2015-02-27
383
1. Степень контроля окружающей среды, загрязнения частицами и микробного загрязнения производственных помещений должна соответствовать продукту и этапу производства, нужно иметь в виду уровень загрязнения исходных материалов и риск для конечного продукта.
2. Риск перекрестного загрязнения между биологическими лекарственными препаратами, особенно на тех стадиях производственного процесса, на которых используются живые организмы, может потребовать дополнительных мер предосторожности в отношении объектов и оборудования, таких как использование приспособленных помещений и соответствующего оборудования, производство на основе технологических циклов и использование закрытых систем. Характер продукта, а также используемое оборудование будут определять уровень разделения, необходимый для того, чтобы избежать перекрестного загрязнения.
3. В принципе, специальные помещения должны использоваться для производства БЦЖ вакцин и обработки живых организмов, используемых в производстве туберкулиновых продуктов.
4. Для обработки Bacillus anthracis, Clostridium botulinum и Clostridium tetani до выполнения процедуры инактивации необходимы специальные помещения.
5. Производство на основе технологических циклов может быть приемлемым для других спорообразующих организмов при условии, если помещения приспособлены для этой группы продукции, и в одно и то же время обрабатывается только один продукт.
6. Одновременное производство в одной и той же зоне с использованием закрытых систем биоферментаторов может быть приемлемым для таких продуктов, как моноклональные антитела, и продуктов, получаемых методом рекомбинантной ДНК-технологии.
7. Этапы обработки после сбора могут выполняться в той же производственной зоне при условии, что предприняты адекватные меры предосторожности для предотвращения загрязнения. Для убитых вакцин и токсоидов (анатоксинов) такая параллельная обработка может выполняться только после инактивации или после детоксификации.
8. Зоны положительного давления должны использоваться для обработки стерильной продукции, но по причинам загрязнения допускается отрицательное давление в специальных зонах, там, где возможно давление патогенов. Если используются зоны отрицательного давления или шкафы безопасности для асептической обработки патогенов, они должны быть окружены стерильной зоной с положительным давлением.
9. Зоны фильтрации воздуха должны быть специфичны для соответствующей зоны обработки, и не должно быть рециркуляции воздуха из зон, где обрабатываются живые патогенные организмы.
10. Планировка и исполнение производственных зон и оборудования должны позволять эффективную очистку и деконтаминацию (например, окуриванием). Адекватность процедур очистки и деконтаминации должна подтверждаться валидацией.
11. Оборудование, используемое во время обработки живых организмов, должно быть спроектировано таким, чтобы культуры были чистыми и не загрязнялись от внешних источников во время обработки.

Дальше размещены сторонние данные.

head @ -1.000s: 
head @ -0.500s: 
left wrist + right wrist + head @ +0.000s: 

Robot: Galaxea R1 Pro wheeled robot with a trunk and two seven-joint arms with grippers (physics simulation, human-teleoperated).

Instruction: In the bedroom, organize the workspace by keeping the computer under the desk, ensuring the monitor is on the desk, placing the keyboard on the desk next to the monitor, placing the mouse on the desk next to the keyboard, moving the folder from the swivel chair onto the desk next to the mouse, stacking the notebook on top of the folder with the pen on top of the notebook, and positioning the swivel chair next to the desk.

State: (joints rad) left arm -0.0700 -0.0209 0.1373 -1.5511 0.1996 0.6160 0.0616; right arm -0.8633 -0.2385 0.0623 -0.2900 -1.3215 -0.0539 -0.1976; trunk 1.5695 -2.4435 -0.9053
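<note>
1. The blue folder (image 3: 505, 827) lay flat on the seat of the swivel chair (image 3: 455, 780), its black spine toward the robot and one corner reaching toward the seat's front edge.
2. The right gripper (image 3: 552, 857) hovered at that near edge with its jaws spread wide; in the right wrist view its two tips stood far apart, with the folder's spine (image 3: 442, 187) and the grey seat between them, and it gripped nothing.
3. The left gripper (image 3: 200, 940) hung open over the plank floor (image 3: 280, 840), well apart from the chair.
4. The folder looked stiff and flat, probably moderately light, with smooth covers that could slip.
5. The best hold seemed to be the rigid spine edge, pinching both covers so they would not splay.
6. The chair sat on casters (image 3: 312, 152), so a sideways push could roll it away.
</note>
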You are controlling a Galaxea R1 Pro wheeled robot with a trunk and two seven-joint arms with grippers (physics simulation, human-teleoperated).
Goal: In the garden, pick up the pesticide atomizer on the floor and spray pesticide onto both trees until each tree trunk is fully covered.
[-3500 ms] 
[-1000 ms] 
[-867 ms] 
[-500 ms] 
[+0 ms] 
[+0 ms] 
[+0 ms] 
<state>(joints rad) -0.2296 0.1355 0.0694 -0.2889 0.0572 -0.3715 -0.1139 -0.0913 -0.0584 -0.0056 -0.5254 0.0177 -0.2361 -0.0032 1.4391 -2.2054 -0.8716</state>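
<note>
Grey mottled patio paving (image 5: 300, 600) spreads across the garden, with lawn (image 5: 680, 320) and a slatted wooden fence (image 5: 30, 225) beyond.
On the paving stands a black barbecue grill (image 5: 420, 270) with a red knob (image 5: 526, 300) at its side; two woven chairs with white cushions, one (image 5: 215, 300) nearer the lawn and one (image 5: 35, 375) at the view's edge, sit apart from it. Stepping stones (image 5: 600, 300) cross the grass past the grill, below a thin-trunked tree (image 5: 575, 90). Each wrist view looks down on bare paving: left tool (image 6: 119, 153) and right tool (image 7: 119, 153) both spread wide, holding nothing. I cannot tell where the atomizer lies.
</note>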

12. Системы труб, клапаны и вентиляционные фильтры должны быть сконструированы надлежащим образом для упрощения очистки и стерилизации. Рекомендуется использование систем CIP (clean in place) SIP (sterile in place). Клапаны на сосудах ферментации должны полностью стерилизоваться паром. Воздушные вентиляционные фильтры должны быть гидрофобными и проходить валидацию согласно графику во время их срока службы.
13. Первичное загрязнение должно быть спланировано и испытано для демонстрации отсутствия возможности утечек.
14. Стоки, которые могут содержать патогенные микроорганизмы, должны эффективно обеззараживаться.
15. В связи с большим разнообразием биологических препаратов и процессов некоторые ингредиенты или добавки должны отмеряться или взвешиваться в ходе процесса (например, буферы). В этом случае разрешается хранение небольшого запаса этих веществ в производственной зоне.